City Stripped Bare
Our initial objective was to read the city as a catalogue of incomplete objects excluded from urban gentrification, and to speculate on urban architecture that identifies moments of disjunction within the stages of infrastructural transitions. It is here that the immediate adjacencies of textures, scales, structures and programmes are revealed. Textural details, exposed gaps and edges, subsidiary service networks and incomplete narratives are excluded from masterplans but become the tools with which we retell the story of the city’s interiorities. We looked at the area between Dalston Square, Hackney Central and the canal running along Haggerston, currently trapped between the rapid development of the Olympics and the autonomous property speculation and steady decrease of city industry.
Sampling:
In our first exploration we dove into the city, seeking out micro-moments that despite their fragmented nature still managed to capture a piece of the bigger picture. Fragments were read, reread, de-collaged and re-collaged in our attempt to speculate on scenarios for a city that is seemingly in constant construction and deconstruction, being pushed and pulled by forces of economic and political might.

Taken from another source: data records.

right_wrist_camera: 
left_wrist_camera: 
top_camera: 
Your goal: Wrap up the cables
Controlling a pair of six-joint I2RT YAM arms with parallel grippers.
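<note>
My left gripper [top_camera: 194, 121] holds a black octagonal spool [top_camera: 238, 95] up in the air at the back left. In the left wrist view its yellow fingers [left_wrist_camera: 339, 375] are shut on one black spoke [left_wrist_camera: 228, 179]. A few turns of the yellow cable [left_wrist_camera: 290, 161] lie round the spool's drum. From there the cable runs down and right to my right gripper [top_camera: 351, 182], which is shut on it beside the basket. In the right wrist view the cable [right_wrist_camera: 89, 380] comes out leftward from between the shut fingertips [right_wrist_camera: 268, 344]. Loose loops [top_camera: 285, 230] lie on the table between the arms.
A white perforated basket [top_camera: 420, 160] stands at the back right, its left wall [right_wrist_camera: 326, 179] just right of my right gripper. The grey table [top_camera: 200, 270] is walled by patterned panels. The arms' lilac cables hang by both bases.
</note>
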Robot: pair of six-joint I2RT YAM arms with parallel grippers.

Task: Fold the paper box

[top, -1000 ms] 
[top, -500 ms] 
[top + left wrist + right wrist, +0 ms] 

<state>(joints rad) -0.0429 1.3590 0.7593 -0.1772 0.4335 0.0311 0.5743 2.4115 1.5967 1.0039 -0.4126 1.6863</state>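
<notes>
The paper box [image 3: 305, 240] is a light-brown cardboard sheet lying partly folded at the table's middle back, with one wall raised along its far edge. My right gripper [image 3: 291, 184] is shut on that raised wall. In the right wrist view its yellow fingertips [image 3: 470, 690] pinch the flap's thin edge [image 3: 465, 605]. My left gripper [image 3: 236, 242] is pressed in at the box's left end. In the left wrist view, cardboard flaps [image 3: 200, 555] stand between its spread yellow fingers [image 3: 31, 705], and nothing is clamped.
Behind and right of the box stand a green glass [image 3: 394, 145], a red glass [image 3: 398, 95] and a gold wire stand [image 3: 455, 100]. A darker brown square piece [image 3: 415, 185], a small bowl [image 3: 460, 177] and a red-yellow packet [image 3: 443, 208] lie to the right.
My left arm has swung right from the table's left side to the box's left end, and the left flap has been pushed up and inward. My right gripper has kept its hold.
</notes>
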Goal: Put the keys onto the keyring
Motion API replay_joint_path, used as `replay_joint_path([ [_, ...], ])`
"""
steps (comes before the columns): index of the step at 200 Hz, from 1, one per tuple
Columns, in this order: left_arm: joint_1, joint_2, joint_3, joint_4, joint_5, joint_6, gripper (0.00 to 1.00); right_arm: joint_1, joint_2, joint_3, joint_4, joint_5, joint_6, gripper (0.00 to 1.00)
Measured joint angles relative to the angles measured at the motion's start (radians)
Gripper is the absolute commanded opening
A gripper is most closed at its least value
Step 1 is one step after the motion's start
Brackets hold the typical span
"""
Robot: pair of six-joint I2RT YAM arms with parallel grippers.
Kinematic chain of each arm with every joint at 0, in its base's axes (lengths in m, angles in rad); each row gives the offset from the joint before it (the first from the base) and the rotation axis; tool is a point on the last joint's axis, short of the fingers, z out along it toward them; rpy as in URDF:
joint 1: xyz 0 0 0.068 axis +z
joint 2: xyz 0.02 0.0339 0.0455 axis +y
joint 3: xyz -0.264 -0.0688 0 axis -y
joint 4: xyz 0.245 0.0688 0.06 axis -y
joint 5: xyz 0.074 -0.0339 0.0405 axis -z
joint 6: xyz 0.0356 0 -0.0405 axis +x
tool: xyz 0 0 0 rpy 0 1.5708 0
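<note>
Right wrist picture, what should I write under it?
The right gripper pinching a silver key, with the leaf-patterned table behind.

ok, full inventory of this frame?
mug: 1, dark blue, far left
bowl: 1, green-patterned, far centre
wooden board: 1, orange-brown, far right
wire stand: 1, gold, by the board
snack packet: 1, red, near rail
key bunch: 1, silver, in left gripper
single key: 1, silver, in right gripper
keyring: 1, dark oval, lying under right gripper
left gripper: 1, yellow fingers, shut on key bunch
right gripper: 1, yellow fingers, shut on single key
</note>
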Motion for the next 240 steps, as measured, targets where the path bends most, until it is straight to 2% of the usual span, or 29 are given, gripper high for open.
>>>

Our unit work was enhanced by the expertise of Hugo Hinsley and David Grahame Shane, who provided us with an understanding of London’s physical and invisible structures, its scale and multiple hidden devices. Our samplings of the city became matrixes of both interlocking pieces and disparate fragments, all of which contained prospective futures.
Shrinking City:
14 bellies full of bacon and grits. 140 square miles of emptiness. Excursions into the ruins of Detroit’s industrial past uncovered the much more elusive narrative of both despair and optimism that lurks just behind the glossy images of dilapidation. Our visits and conversations revealed alternative forms of urban metabolism that reclaimed and reprogrammed a city overwhelmingly defined by shrinkage and by the creeping presence of absence.
Modelling: Hooke Park
Three weeks were spent making, experimenting and slumping concrete in Dorset. Away from the two-dimensional logic of the computer screen and immersed in the forest of Hooke Park, the unit explored tectonics in order to gain some abstract or unknowable quality of the projects. The crowing of the cockerel jumpstarted our long days in the workshop attempting to re-imagine the city of London we’d left behind in timber, steel, concrete and plaster. These experiments registered new connections and unexpected links between our desires for the city and its physical realities.